Jackson Street and Marcus present hotel plans to Wisconsin Center District

Both groups push for convention center expansion

The 2-acre parcel at Fourth Street and Wisconsin Avenue has two proposals to redevelop it.

Do meeting planners want a 1,000-room headquarter hotel or are the next generation travelers looking for more options when they visit a city?

That question was the fundamental difference in the two proposals presented Friday by the groups competing to develop the Fourth and Wisconsin site in downtown Milwaukee.

Jackson Street Holdings and Arrival Partners were the first to present their proposal, Nexus, which includes three hotels totaling 506 rooms in two towers.

Jackson Street Holdings submitted plans to build three hotels at the Fourth and Wisconsin site.
Jackson Street Holdings submitted plans to build three hotels at the Fourth and Wisconsin site.

Deno Yiankes, president and chief executive officer of investments and development at White Lodging, the Merrillville, Indiana-based company that would manage the hotels, said millennials are looking for more hotel options.

“Having multiple brands creates the type of product that is more sustainable and certainly more durable,” Yiankes said. “We’ve taken what we’ve learned and created a gravity center.”

The Nexus project also includes 103,000 square feet of meeting space and 22,000 square feet of street-level restaurants, bars and cafés.

The meeting space is a key component for the Wisconsin Center District to consider. The district is being asked to manage and pay for it.

Doug Nysse, principal at Milwaukee-based Arrival Partners, said he’s willing to make changes to the square footage of the meeting space. What was created was based on the needs of the Wisconsin Center District, Nysse said.

“This is a thoughtful approach based on the literature that was available,” Nysse said. “The site has some limitations. We’re willing to have a conversation (with the district). We believe the city can support more great hotels.”

Marcus Hotels and Resorts’ proposal for the site, a $125 million plan called eMbarKe, calls for a 276-room expansion of the existing Hilton Milwaukee City Center hotel and a tower with up to 200 apartments.

Rendering of eMbarKE by Eppstein Uhen Architects.
A rendering of eMbarKE by Eppstein Uhen Architects.

The hotel expansion would bring the total number of rooms at the Hilton to 1,005, creating a headquarters hotel for meeting planners at the Hilton, said Joseph Khairallah, chief operating officer of Marcus Hotels & Resorts.

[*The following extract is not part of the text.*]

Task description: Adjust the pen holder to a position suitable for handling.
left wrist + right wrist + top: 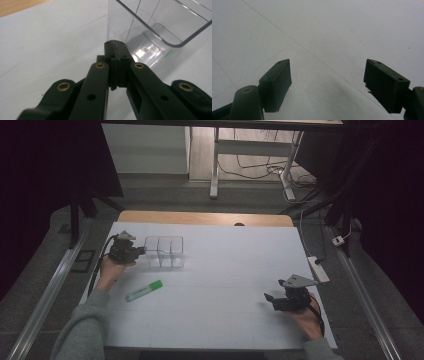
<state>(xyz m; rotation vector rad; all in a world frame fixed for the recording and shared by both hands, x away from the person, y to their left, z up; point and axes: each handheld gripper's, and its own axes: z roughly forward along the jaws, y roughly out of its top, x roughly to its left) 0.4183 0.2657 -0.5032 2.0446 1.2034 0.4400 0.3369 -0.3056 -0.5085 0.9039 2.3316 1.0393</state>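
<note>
The clear plastic organiser box with three compartments [164, 252] stands at the far left of the white-covered bench [225, 270], its open top up and its dividers running near to far. The left gripper [141, 252] is at the box's left end wall. In the left gripper view its fingers [111, 53] are pressed together, and a thin edge shows in the seam at their tips; this looks like the box's left wall [117, 25] pinched between them, though the clear plastic makes the contact hard to confirm. The compartments [147, 50] seem empty.

Just near of the box, towards the person, a green highlighter pen with a white cap end [144, 290] lies flat on the bench, slanted, apart from both the box and the hand.

The right gripper [268, 299] rests low at the near right of the bench, well apart from everything; its fingers [275, 85] are spread wide with nothing between them, only bare bench cover.

I judge the step in hand to be steadying or positioning the box with the left gripper, before anything goes into it. The next move probably calls for the right gripper to travel across to the highlighter, line its spread fingers across the pen's barrel and close on it, while the left keeps the light box from sliding or tipping.
</note>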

“There is a delta between what is happening in Milwaukee and what meeting planners want,” Khairallah said. “Looking at the asset we have and how it is serving the city and how it is serving VISIT Milwaukee, we notice a 1,000+ room (hotel) is the one missing link. Meeting planners don’t want to herd cats, they want everything under one roof.”

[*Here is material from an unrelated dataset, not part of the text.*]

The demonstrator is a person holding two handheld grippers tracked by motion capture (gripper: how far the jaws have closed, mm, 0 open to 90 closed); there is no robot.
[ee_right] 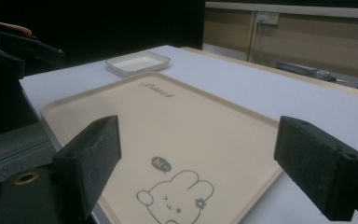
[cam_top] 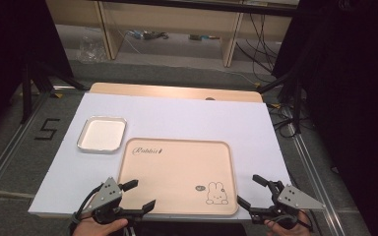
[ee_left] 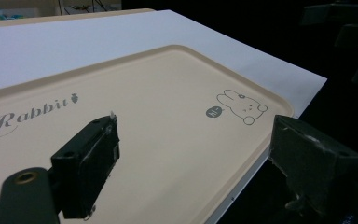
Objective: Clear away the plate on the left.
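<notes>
Tray [cam_top: 177, 172] reads "Rabbit" (bubble "hi"); floor [cam_top: 10, 147] marked "5".

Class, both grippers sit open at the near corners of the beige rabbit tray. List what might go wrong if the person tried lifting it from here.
1. The beige rectangular plastic tray reaches the table's near edge, so a nudge from the open left gripper might push it askew.
2. The open right gripper sits off the tray's corner; uneven grips could tilt it.
3. The small white rectangular dish lies close to the tray's far left corner; a sliding tray may bump it.

A lab: tripod legs [cam_top: 32, 83], loose floor cables [cam_top: 256, 29].
</notes>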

Both the Marcus and Jackson Street proposals are in favor of an expansion of the current convention center, the Wisconsin Center, to the north.

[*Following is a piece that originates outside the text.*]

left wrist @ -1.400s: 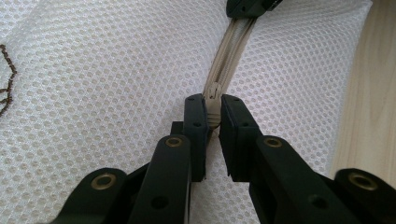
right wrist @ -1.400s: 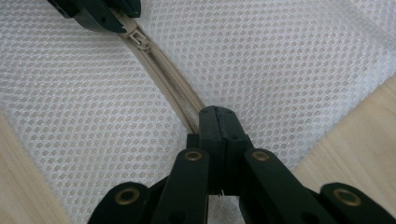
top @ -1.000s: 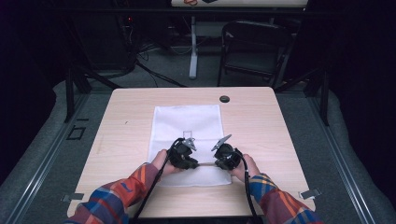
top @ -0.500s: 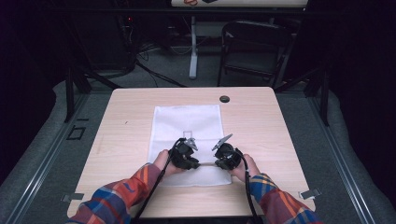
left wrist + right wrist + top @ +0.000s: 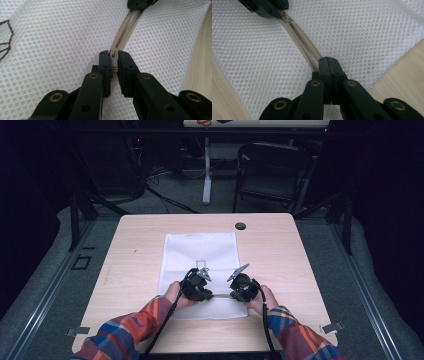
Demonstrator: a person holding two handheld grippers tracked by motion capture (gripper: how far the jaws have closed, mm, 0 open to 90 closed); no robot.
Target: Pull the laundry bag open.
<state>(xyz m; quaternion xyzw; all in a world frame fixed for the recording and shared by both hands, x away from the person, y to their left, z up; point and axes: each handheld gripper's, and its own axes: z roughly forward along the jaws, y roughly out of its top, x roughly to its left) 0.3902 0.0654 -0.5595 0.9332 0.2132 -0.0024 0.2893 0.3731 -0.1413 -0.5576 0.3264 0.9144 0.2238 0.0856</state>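
Beige zipper (image 5: 126, 28) of the white mesh bag (image 5: 200, 252) runs along the counter's (image 5: 135, 245) near edge; left hand-held gripper (image 5: 114, 60) pinches its slider, right hand-held gripper (image 5: 327, 65) clamps the tape end.

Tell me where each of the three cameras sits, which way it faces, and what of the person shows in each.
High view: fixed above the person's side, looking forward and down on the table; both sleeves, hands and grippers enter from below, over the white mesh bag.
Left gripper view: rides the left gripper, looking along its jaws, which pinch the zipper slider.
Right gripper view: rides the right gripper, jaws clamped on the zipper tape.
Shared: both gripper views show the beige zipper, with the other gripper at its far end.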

The convention center was built in 1998 and is 266,000 square feet, with about 189,000 square feet of exhibit space.  A second phase of the convention center opened in 2000, and a third phase was planned to the north but never was completed.

By comparison, Cincinnati has 196,800 square feet; Columbus has 373,000 square feet; Minneapolis has 475,000 square feet; and Indianapolis has two venues totaling 749,000 square feet of exhibit space.

The Jackson Street plan funding breakdown proposes the City of Milwaukee would fund and operate the streetcar component; the Wisconsin Center District would fund, own and operate the meeting space; and private development would fund, own and operate the hotels, Nysse said.

Greg Marcus, CEO of Marcus Corp., said his project will not be done without the convention center being expanded.

“We can’t support more rooms without it,” Marcus said. “And it has to go north first. With an expansion to the north, then it links to the arena district and makes use of this huge new entertainment district. This is the engine. This is the demand generator. We don’t generate our own demand.”